Life doesn't always work that way. And especially in the financial sector, where there's lots of speculation, and where the banana no longer matters, a "deal" is really a cover up for a fight of some sort. I do think that's what they intended to address, but by having an everyday economy student as the protagonist they sort of muddied the water. Theme demands and characterisation demands were at odds, I feel.
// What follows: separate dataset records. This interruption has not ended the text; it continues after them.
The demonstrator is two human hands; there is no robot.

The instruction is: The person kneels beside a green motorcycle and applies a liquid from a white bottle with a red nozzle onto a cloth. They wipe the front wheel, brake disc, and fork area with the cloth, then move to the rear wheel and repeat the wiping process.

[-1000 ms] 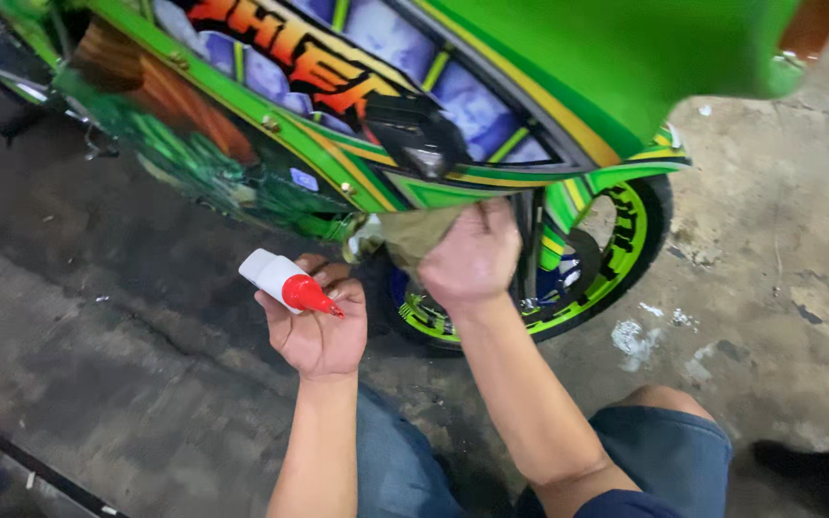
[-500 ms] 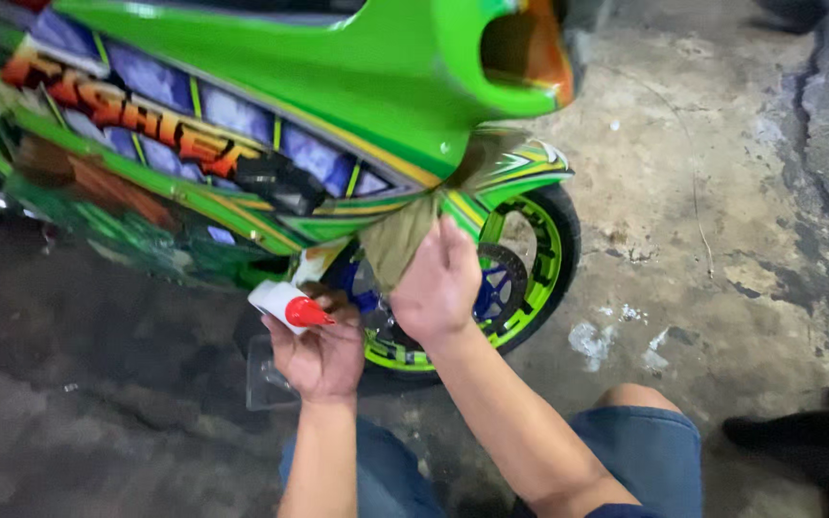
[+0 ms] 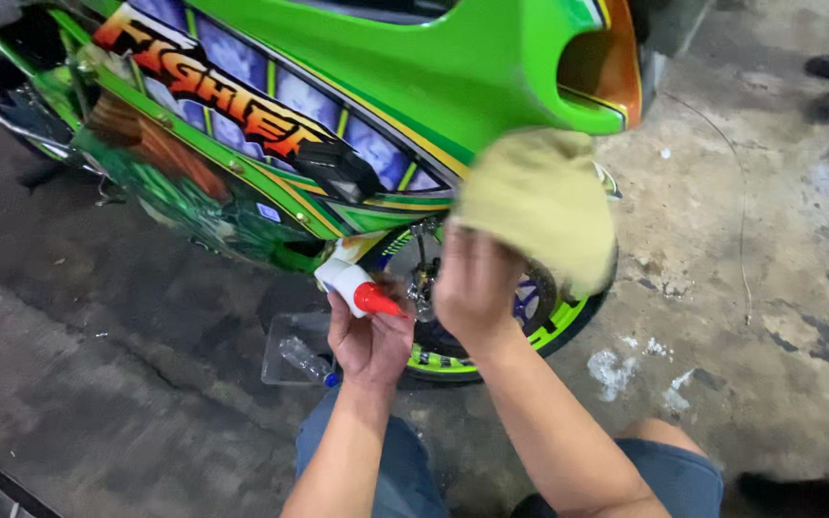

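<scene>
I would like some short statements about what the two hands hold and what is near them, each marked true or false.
1. The left hand holds a small white bottle with a red cap. True.
2. The right hand holds a blue sponge. False: it holds a yellowish cloth, which is blurred.
3. The hands are in front of the rear wheel of a green motorcycle. True.
4. The wheel has a red rim. False: the rim is green.
5. A clear tray lies on the floor below the left hand. True.
6. The person wears thick gloves. False: both hands are bare.
</scene>
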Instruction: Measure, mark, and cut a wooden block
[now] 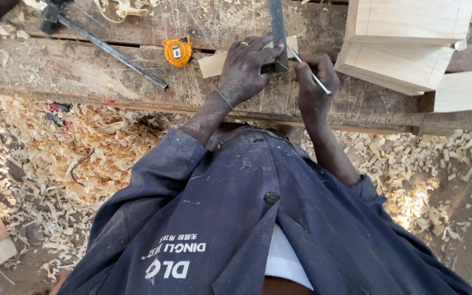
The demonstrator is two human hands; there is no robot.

It seemed to me, they tried to erect a plot of financial speculation on a foundation of day-to-day budgeting, and it just didn't work to me.

Quote:
With the whole "money becomes worthless when you have all of it" idea..I'm not sure exactly at what point that would happen. There are many banana republics on this planet but people with all the money still have what all the poor people want. So as long as there is confidence in the money rich people don't have to worry about whether their money will be accepted or not. And even if money were to fall into one person's hand with the rest of the population having virtually none, the one rich person would simply convert his money to assets.
That's not the point. If you have all the money (will never happen in the real world, but it could if deals were knock out fights), then: (a) nobody will be able to buy things from you, because they have no money, and (b) you will not be able to buy things, because they can't invest into producing stuff. If you have all the money, it won't do a thing. It stops being money. This would not be true, if "fighting" were an adequate metaphor for "deal".

Again, I do think the show has a point if they're saying that financial speculation is akin to fighting, and that it's in danger of robbing money of its purpose. But I don't see that coming across very well. If that's not the meaning of their metaphor, I can't see any other, and I'd be tempted to assume they just rolled with a popular anime cliché.

Much like Fractale last season, I think this show wasted its potential.